Our government has been completely upfront about the challenges that are facing the economy and the budget. We're making a modest adjustment to superannuation tax breaks for earnings on balances above $3 million, a change that will not come into effect until after the next election—99.5 per cent of Australians with super accounts will still receive the same generous tax breaks that they do now, and the 0.5 per cent of people with balances over $3 million, who this change will affect, will still receive tax breaks, just slightly less generous ones. So there are a few facts about our actual policy.


Let's remember what we're talking about here: we're talking about the superannuation system that Labor built, which is seen as a world-leading example. The opposition will always attack the superannuation system, because they don't believe in it. We will always protect it and make it stronger. The simple fact is that young people today can only even conceive of a super balance of more than $3 million because of the success of Labor policy in this area. But, of course, in conflict with what this motion suggests, the majority of young people will not have a super balance of more than $3 million. A young person earning $90,000 today, with an increasing salary throughout their life, will almost never accumulate $3 million in their super accounts. In fact, Treasury projects that in 2052 only the top 10 per cent of earners retiring that year will have more than $3 million in their super account. So it's pretty clear that the coalition are not talking to young people about the issues that are important to them.
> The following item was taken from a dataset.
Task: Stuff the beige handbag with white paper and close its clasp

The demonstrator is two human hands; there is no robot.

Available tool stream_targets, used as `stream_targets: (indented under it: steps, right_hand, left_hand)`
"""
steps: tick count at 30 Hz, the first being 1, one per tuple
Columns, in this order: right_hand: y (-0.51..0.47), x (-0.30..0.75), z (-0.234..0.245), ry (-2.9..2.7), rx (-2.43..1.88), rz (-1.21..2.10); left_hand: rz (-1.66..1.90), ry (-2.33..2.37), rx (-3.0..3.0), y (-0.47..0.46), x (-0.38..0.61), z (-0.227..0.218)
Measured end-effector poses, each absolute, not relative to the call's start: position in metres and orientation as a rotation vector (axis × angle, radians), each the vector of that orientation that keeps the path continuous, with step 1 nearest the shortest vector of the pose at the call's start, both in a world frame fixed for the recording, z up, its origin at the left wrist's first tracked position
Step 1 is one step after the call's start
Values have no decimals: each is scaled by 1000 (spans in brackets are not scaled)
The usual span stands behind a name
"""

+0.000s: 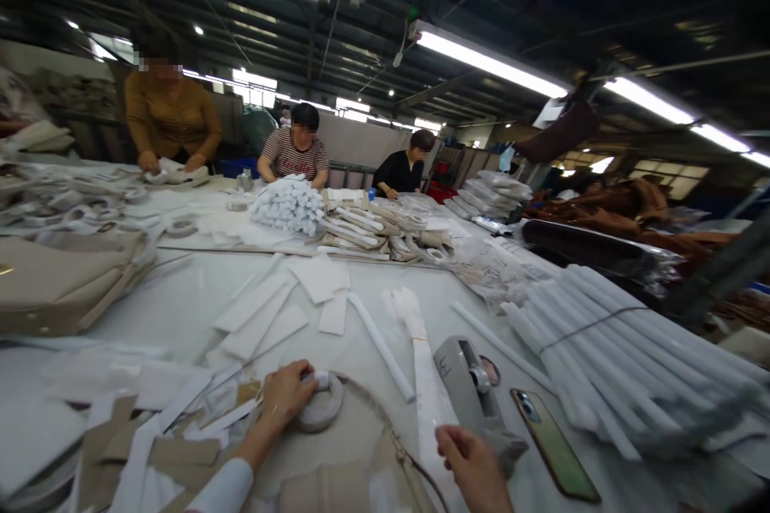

It's a good opportunity to compare the pair here. Labor is offering changes to make super concessions fairer, and the Liberals are going after the most vulnerable with schemes like robodebt and attacking Medicare. Labor supports Australians with energy bill relief and more affordable housing for children and families fleeing domestic and family violence, but the Liberals want to die on the hill of stopping the 0.5 per cent of highest super balances from a modest tax reform. Labor backs action on climate and environmental law reform, and the Liberals want to put a nuclear reactor in your backyard. Talk about priorities!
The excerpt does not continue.